What makes up an entrepreneur?

Simply defined, it’s someone who has started a business. But we all would agree it’s much more than that — it’s the “fire in the belly,” the passion, knowing you can do “it” better than anyone.

The Greater Fayetteville Chamber recently kicked off the Inmates to Entrepreneurs class at our building, run by the Brian Hamilton Foundation.

In seven weeks, would-be entrepreneurs will be well on their way to launching their own businesses. The focus of I2E is low-capital businesses that are easy to start, but no idea is turned away, in keeping with their philosophy of “Entrepreneurship for All.”

The majority of the class is made up of those who have been “judicially involved,” meaning they might have been incarcerated at some point, or had a DUI or some other type of brush with the law.

The stigma of that, with the help of online search engines, can mean a label that lasts a lifetime.

Quite often, their only means of being gainfully employed is to work for another former inmate who gets where they are coming from, or to start their own businesses.

A few of the class members have already done so — we have a pie baker, a clothing designer and a photographer looking to build their companies.

There are would-be CEOs of food trucks trucking companies, barbershops, bin cleaning services, trucking, senior care, auto painting, mental health workers and electricians. As founder Brian Hamilton likes to say — “They’re people, just like us.”

So for the next few weeks they will learn about company structure, budgeting, cash flow, marketing, pricing, sales and customer service. All of the things a successful businessperson should know.

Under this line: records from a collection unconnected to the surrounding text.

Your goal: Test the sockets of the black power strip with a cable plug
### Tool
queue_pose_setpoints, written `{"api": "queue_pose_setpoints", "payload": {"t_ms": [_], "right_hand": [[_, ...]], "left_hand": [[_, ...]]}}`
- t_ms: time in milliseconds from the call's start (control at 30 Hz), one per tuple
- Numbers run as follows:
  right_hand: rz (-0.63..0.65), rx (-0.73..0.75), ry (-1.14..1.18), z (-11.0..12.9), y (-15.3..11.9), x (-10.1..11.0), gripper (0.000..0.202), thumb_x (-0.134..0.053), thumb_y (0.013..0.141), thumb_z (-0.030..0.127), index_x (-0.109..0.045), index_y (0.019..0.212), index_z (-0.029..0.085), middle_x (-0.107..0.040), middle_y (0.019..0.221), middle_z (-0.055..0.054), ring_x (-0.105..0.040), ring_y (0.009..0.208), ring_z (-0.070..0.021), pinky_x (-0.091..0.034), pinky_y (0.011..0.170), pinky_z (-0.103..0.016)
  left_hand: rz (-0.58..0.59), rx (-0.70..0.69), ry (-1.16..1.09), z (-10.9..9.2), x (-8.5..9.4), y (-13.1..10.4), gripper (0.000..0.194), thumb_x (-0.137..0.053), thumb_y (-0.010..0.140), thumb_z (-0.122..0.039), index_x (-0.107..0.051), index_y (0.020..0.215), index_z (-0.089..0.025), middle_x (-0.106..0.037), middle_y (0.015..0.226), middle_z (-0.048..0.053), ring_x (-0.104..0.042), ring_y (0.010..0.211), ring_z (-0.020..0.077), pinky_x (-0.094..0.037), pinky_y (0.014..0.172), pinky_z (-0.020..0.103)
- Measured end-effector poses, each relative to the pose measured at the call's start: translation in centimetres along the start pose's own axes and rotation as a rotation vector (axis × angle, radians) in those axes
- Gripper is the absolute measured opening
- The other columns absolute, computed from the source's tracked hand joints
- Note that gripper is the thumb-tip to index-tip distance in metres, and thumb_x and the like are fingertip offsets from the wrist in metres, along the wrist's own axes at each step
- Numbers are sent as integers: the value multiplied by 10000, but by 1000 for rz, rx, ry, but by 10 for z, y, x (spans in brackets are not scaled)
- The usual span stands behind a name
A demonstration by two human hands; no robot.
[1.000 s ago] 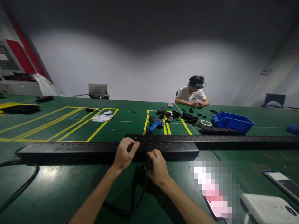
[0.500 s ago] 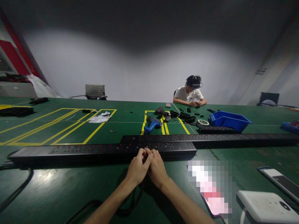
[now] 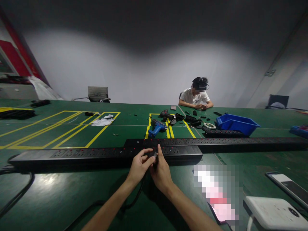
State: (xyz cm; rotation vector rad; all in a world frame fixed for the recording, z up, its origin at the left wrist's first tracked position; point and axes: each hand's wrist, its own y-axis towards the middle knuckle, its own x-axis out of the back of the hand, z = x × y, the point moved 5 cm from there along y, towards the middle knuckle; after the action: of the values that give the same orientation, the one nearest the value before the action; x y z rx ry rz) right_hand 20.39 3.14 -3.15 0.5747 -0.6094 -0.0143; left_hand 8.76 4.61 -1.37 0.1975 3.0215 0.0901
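I've got left hand [image 3: 139,166] and right hand [image 3: 161,171] both gripping the plug [image 3: 153,155] at the near edge of the strip [image 3: 93,154], cord [image 3: 138,196] nearside of it, plug apparently unseated.

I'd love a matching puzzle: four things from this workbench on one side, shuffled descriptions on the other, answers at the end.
Things
1. small black piece
2. nearer long strip
3. bin
4. ring

Descriptions
A. blue and open-topped
B. between the left hand and the right hand
C. pale and round, lying flat on the table
D. black, with a row of sockets along its top

Pairs: 1-B, 2-D, 3-A, 4-C
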Motion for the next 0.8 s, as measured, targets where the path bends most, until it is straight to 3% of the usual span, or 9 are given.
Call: {"api": "queue_pose_setpoints", "payload": {"t_ms": [67,133,200,267,400,633,800], "right_hand": [[5,-45,32,1,-1,1,774,-482,857,186,-69,1512,195,-584,1077,-72,-592,825,-161,-507,791,-311],[29,-57,18,3,-2,1,661,-490,856,194,-224,1462,197,-596,1017,-54,-584,780,-154,-491,761,-288],[84,-41,-28,6,-2,0,474,-495,831,168,-434,1300,203,-609,986,-48,-585,796,-158,-467,743,-269],[171,-20,-99,8,-3,-4,287,-498,795,135,-549,1066,213,-621,932,-36,-585,790,-160,-437,706,-251],[308,12,-236,9,-5,-14,202,-515,729,102,-558,885,222,-628,866,-17,-578,745,-155,-382,658,-242],[384,17,-284,7,-7,-18,185,-521,731,133,-566,890,219,-636,886,-22,-585,775,-156,-359,672,-238],[415,7,-282,6,-6,-18,202,-528,735,143,-572,918,216,-639,916,-24,-588,806,-155,-357,684,-231]], "left_hand": [[-66,-37,-4,-9,11,2,619,-718,697,-458,-567,1222,-168,-639,661,-2,-564,578,120,-432,567,236],[-132,-67,2,-14,23,7,656,-693,719,-469,-533,1283,-173,-617,643,-22,-526,540,94,-399,529,213],[-177,-64,14,-12,34,13,692,-675,722,-493,-516,1311,-167,-604,629,-28,-494,506,80,-368,493,204],[-195,-38,20,-6,41,18,720,-654,715,-530,-519,1310,-148,-592,609,-29,-476,485,80,-350,466,203],[-182,-20,113,5,44,23,723,-607,726,-567,-527,1303,-137,-575,581,-33,-436,442,83,-320,430,207],[-169,-98,402,2,39,19,628,-508,810,-533,-545,1293,-133,-598,613,-13,-428,431,93,-298,424,218],[-206,-93,479,4,44,22,574,-496,812,-507,-584,1248,-143,-586,569,-27,-463,435,108,-321,449,225]]}}
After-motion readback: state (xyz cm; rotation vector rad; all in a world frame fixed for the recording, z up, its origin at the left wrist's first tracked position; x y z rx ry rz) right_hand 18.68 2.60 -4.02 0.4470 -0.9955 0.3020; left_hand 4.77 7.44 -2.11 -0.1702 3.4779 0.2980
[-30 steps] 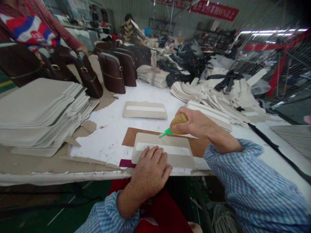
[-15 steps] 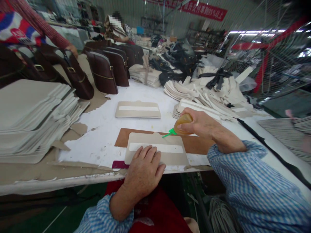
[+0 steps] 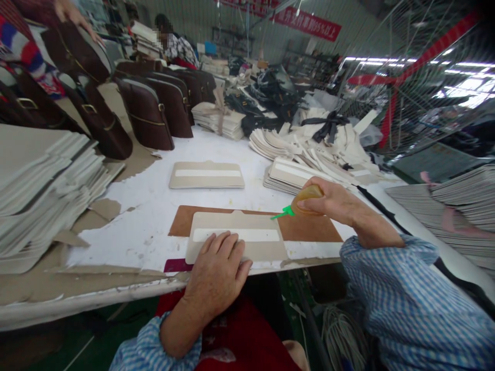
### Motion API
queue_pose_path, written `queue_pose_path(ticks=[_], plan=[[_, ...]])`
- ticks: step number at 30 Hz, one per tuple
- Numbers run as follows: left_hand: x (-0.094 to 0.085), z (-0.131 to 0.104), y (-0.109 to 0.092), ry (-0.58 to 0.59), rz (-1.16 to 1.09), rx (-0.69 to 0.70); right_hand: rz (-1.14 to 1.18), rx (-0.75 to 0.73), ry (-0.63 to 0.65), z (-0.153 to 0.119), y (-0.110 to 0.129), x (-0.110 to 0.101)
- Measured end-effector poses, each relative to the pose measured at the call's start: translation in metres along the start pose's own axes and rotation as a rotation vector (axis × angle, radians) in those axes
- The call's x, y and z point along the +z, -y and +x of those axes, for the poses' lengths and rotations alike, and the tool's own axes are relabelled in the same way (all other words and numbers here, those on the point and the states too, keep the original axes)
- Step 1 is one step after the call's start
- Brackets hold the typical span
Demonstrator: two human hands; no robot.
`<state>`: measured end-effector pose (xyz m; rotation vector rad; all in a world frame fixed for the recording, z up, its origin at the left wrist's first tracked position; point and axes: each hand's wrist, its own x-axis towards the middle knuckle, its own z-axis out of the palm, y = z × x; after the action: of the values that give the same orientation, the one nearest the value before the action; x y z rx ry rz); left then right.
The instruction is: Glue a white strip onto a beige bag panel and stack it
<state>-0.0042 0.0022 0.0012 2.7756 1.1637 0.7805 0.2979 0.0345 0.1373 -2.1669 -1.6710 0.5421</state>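
My left hand lies flat on the near edge of a beige card panel with a white strip along its middle. The panel rests on a brown board at the table's front. My right hand grips an amber glue bottle with a green nozzle. The nozzle tip sits at the panel's upper right corner.
Another beige panel lies further back on the white table. Card stacks sit at the left and right. Brown bags stand behind, where another person's hand holds one. Grey sheets pile at right.
My right hand has carried the glue nozzle rightward along the panel's top edge to its right corner. My view has swung right. The other person has lifted a brown bag.
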Motion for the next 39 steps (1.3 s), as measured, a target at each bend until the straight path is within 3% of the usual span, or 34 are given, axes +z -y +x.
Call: queue_pose_path(ticks=[8,33,39], plan=[[0.001,0.0,0.0,-0.008,0.005,0.003,0.027,-0.01,-0.011,0.002,-0.015,-0.002],[-0.002,0.001,-0.001,0.001,-0.011,-0.003,0.114,-0.172,0.063,0.017,0.051,0.036],[-0.002,0.002,-0.002,0.011,-0.022,-0.011,0.218,-0.22,0.109,0.02,0.06,0.059]])
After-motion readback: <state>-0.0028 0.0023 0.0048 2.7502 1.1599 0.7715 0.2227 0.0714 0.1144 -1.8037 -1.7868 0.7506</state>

The camaraderie and enthusiasm in the room is contagious. There is commiseration but an abundance of laughter.

The group inspires us to re-learn what we think we know, and then to share it with others.

Mentors are a key part of the I2E curriculum — all of us must have started or run our own business at some point.

We can steer them away from pitfalls, give them tips for success, and most importantly, give them encouragement. Mentors for the program are still being sought — go to brianhamilton.org to apply.

And in seven weeks, let’s celebrate the start of a couple of dozen new businesses in town.

Christine Michaels is president and CEO of the Greater Fayetteville Chamber.